METABOLISM OF MUCOPOLYSACCHARIDES IN CONNECTIVE TISSUE. II. SYNTHESIS OF GLUCOSAMINE-6-PHOSPHATE *

Abstract

The transamidase which synthesizes glucosamine-6-phosphate and the glutamic-oxaloacetic and glutamic-pyruvic transaminases were studied in connective tissue and liver of rats, and in human synovial tissue. Cortisol was found to cause a moderate diminution in the activity of the fructose-6-phosphate-glutamine transamidase, but caused an increase in the glutamic-oxaloacetic transaminase activity of connective tissue homogenates.
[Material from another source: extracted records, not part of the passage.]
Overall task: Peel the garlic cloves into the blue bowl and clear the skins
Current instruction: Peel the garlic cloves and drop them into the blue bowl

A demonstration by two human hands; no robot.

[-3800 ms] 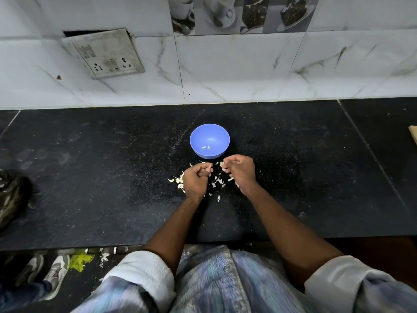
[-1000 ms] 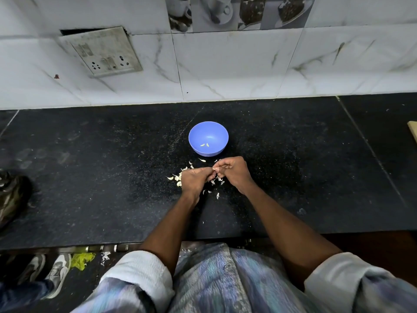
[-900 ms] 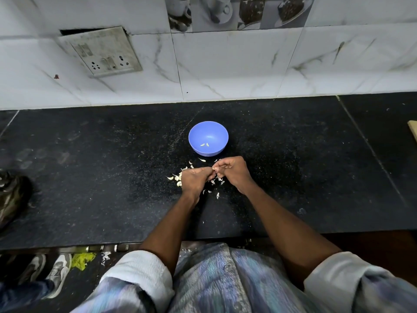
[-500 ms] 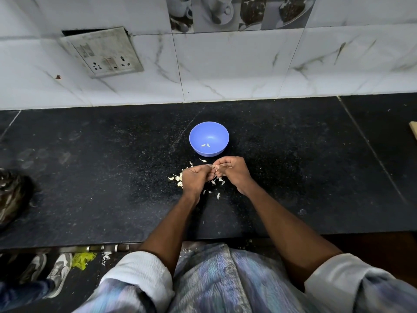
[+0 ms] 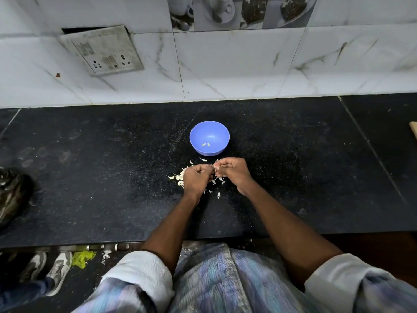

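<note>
I see my left hand (image 5: 197, 177) and right hand (image 5: 232, 171) meeting over the black counter (image 5: 90, 177), fingers of both curled and pinching a small garlic clove (image 5: 214, 168) between them; it is mostly hidden. The blue bowl (image 5: 220, 132) stands just beyond the hands, with two peeled cloves (image 5: 205, 144) inside. Loose skins (image 5: 179, 177) lie on the counter under and beside my hands, mostly to the left. A switch plate (image 5: 101, 50) sits on the tiled wall (image 5: 248, 64). Shoes (image 5: 47, 269) show on the floor, lower left.
</note>
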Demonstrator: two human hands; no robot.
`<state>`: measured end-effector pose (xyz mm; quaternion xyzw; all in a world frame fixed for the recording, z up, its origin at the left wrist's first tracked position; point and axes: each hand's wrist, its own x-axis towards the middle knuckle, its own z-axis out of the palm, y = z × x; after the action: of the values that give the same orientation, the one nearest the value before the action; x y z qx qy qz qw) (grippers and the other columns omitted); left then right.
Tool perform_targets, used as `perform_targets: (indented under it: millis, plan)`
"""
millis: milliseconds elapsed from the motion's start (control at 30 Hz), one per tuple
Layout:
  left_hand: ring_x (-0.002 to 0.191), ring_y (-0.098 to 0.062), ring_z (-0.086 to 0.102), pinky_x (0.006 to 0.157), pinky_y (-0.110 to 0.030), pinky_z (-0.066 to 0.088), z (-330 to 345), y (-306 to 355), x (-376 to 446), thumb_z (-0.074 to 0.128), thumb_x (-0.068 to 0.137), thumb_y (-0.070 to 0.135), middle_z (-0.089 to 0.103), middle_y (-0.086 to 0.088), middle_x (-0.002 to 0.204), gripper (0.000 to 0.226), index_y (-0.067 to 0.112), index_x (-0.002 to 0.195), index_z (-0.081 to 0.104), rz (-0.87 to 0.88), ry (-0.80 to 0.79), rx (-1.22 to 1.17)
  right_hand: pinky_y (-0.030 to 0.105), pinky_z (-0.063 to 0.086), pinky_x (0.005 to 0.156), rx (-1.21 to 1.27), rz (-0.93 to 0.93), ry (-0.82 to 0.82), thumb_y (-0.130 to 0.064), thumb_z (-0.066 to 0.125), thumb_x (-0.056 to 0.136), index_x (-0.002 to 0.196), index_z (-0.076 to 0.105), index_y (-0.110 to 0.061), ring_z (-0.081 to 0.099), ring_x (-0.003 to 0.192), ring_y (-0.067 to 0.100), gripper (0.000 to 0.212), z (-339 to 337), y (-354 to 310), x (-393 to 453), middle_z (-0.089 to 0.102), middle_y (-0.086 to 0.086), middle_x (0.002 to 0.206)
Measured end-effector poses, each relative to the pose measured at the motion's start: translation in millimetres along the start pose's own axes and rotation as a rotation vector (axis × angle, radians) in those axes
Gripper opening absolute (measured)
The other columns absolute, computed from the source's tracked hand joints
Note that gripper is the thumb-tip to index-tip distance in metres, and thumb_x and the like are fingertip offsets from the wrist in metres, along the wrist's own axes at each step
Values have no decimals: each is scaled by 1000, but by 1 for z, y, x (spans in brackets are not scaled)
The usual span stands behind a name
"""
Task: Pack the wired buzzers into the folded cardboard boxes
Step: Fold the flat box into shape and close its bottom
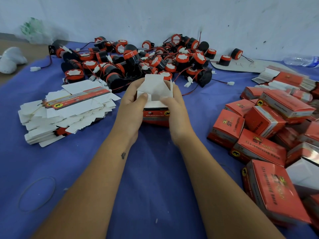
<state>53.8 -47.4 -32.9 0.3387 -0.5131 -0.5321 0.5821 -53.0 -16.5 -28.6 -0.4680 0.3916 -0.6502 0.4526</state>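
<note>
We hold box (155, 107) centre of blue cloth (146, 169) — left hand (131, 100) and right hand (174, 104) curled round sides, thumbs folding flaps. Thin card, light, creases easily — we judge: grip walls. Buzzers (138, 61) piled just behind.

Soft, even light; wide-angle bending and blur toward the edges.

Blue cloth (151, 178) — rubber band (37, 194), plastic bottle (301, 61), white plastic bag (33, 31).
</note>
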Motion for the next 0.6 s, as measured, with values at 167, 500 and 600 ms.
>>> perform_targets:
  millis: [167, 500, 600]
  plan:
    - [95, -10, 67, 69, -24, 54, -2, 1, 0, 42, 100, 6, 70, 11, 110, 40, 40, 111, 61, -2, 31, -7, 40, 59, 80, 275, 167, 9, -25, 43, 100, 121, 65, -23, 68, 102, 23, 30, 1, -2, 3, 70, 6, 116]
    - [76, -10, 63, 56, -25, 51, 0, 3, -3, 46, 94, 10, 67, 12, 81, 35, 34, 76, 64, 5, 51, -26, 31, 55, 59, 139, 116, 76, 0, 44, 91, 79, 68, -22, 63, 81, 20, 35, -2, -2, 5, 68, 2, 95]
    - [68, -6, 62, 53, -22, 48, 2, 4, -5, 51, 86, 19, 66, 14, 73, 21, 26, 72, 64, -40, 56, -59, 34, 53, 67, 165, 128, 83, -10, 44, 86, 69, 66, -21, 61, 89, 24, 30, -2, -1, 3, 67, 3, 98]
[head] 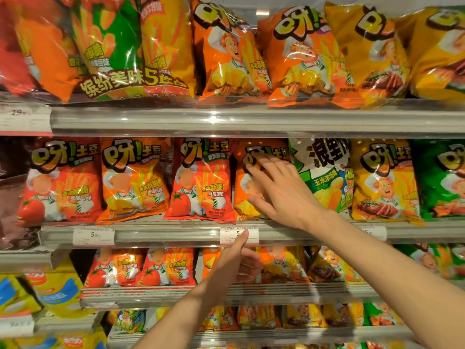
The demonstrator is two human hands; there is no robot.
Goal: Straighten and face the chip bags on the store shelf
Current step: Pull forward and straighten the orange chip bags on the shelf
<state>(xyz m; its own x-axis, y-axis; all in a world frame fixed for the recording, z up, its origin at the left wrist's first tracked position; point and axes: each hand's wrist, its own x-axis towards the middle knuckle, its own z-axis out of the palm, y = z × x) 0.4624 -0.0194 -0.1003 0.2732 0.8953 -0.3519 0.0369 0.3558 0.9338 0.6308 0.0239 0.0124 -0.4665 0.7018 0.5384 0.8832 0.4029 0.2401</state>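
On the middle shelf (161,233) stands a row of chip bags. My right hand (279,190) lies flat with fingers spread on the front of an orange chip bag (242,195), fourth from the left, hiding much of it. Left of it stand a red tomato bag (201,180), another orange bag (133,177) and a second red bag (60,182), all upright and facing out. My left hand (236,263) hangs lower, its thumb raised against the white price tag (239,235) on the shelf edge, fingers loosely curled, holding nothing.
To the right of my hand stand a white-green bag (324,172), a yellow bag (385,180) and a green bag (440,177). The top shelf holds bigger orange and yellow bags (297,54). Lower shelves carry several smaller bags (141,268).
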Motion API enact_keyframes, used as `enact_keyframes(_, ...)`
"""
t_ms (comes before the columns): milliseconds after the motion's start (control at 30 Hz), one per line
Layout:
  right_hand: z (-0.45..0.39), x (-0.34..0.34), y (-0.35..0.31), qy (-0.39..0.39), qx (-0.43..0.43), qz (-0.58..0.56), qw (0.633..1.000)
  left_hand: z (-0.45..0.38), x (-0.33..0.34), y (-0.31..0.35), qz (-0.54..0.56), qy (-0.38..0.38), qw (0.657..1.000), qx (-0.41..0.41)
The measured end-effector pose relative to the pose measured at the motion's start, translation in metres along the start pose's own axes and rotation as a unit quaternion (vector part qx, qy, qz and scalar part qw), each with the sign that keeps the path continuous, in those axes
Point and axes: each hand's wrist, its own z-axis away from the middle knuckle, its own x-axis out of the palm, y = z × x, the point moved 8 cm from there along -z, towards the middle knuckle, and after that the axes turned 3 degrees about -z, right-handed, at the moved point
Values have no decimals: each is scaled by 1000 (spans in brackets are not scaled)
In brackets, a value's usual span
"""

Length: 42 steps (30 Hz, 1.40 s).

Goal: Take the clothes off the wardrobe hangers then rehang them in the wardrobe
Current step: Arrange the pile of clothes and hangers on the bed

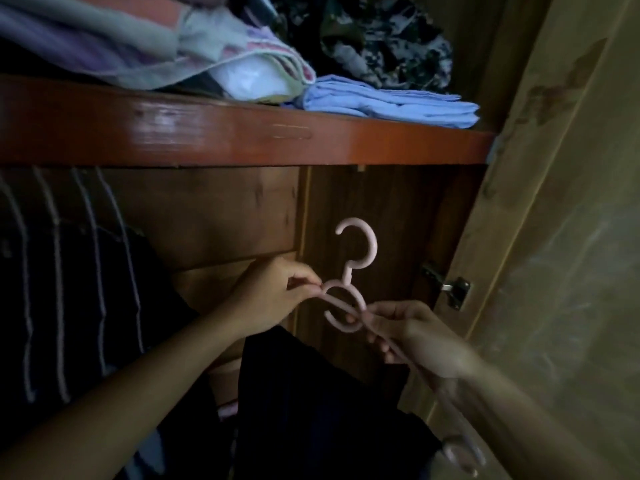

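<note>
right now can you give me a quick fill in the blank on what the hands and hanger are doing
1. Both hands grip a hanger whose colour is ____.
2. The left hand pinches the hanger just below its ____.
3. The folded blue cloth lies on the wooden ____ above the hands.
4. The dark garment hangs ____ the right hand.

Missing words: pink; hook; shelf; below

Inside the wooden wardrobe (214, 216), both hands hold a pink plastic hanger (349, 292) with its hook pointing up. The left hand (273, 296) pinches the hanger's left arm near the neck; the right hand (412, 334) grips the right arm. A dark garment (311, 403) hangs just below the hands, and a dark striped garment (69, 289) hangs at the left. On the shelf (242, 136) above lie folded blue cloth (391, 102), a pale towel (145, 53) and camouflage fabric (381, 39).
</note>
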Motion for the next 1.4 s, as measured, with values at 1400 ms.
enact_keyframes(1400,-213,268,-80,38,-82,-29,996,119,-145,-59,-370,121,885,-257)
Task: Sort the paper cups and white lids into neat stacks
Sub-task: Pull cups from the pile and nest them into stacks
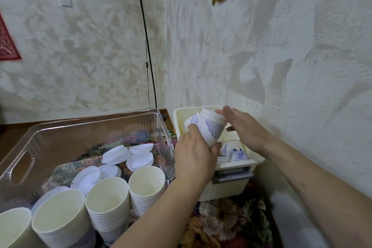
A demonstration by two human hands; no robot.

No change in the glutamic-pyruvic transaminase activity occurred. In the liver, cortisol administration caused a moderate decrease in fructose-6-phosphate-glutamine transamidase activity and marked increase in glutamic-oxaloacetic and glutamic-pyruvic transaminase activities. Gold chloride inhibited the activity of the transamidase which synthesizes glucosamine-6-phosphate in connective tissue homogenates in vitro in concentrations which are found in the serum of patients receiving gold compounds therapeutically. Gold sodium thiomalate administration in vivo resulted in decrease in the activity of this enzyme in connective tissue but not in liver.